You're right of course. I was playing loose with terms. So in the
terms of what is durable (for whatever definition of durable you have
decided to adopt for the cluster), atomicity is preserved with
periodic commit. I stand corrected.

> As for durability, it is true that in periodic commit log mode, durability on a
> single node is subject to a small window of time. But true, serious durability
> in the real world really only come from replication, and that's why we
> use periodic
> mode for the commit log by default (and you can always switch to batch if you
> so wish).
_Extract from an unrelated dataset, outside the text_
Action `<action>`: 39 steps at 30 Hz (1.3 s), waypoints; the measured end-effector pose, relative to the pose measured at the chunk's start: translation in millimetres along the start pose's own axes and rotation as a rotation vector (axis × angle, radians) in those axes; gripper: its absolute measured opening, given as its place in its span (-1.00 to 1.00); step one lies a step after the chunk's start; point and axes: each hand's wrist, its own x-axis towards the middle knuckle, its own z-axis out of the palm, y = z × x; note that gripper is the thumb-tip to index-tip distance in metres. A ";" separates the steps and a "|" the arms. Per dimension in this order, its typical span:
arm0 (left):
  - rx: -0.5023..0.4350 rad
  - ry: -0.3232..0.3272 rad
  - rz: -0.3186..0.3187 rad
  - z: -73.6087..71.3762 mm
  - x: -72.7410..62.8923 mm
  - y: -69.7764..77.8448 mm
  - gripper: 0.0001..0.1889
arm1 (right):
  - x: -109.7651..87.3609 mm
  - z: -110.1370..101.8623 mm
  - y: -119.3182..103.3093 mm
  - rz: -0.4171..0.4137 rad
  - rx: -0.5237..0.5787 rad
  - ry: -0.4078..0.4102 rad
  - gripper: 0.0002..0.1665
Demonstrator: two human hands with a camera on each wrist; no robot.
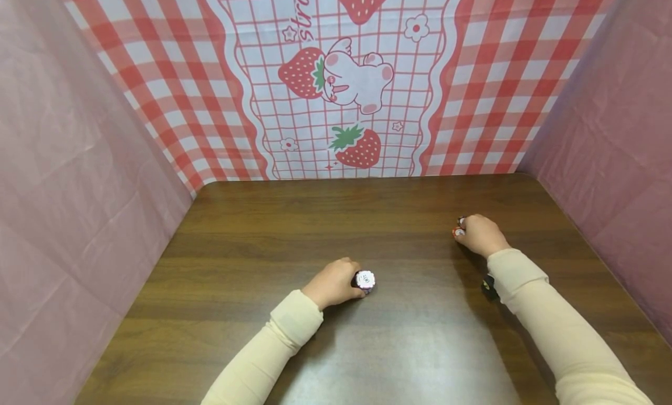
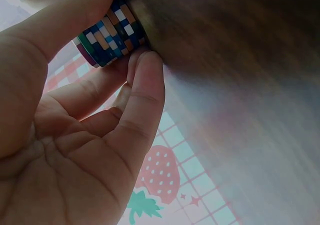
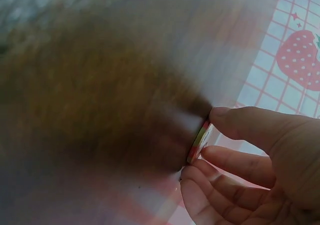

Which is not to say that Peter statement is technically wrong, but if
> what we're doing is assess Cassandra durability, I'll argue that because it does
> replication well (including across data center) while still having
> strong single-node
> durability guarantee, it has among the best durability story out there
> (even with
> periodic commit log).

I agree, but with one caveat:

The operator has to be aware that if the application is also using
CL.ONE, killing/restarting a node (unless done softly by 'nodetool
drain' or disablinb thrift/rpc) may result in lost writes even though
no node actually had a "real problem". What I mean is, you may decide
that hardware failures are sufficiently uncommon that you're fine
doing CL.ONE on writes for some particular application. However you
may not expect regular cluster operations like node restarts to affect
durability. In that sense, replication is subtly less effective than
what one may think as an alternative to single-node durability, for
applications writing at CL.ONE (or CL.ANY).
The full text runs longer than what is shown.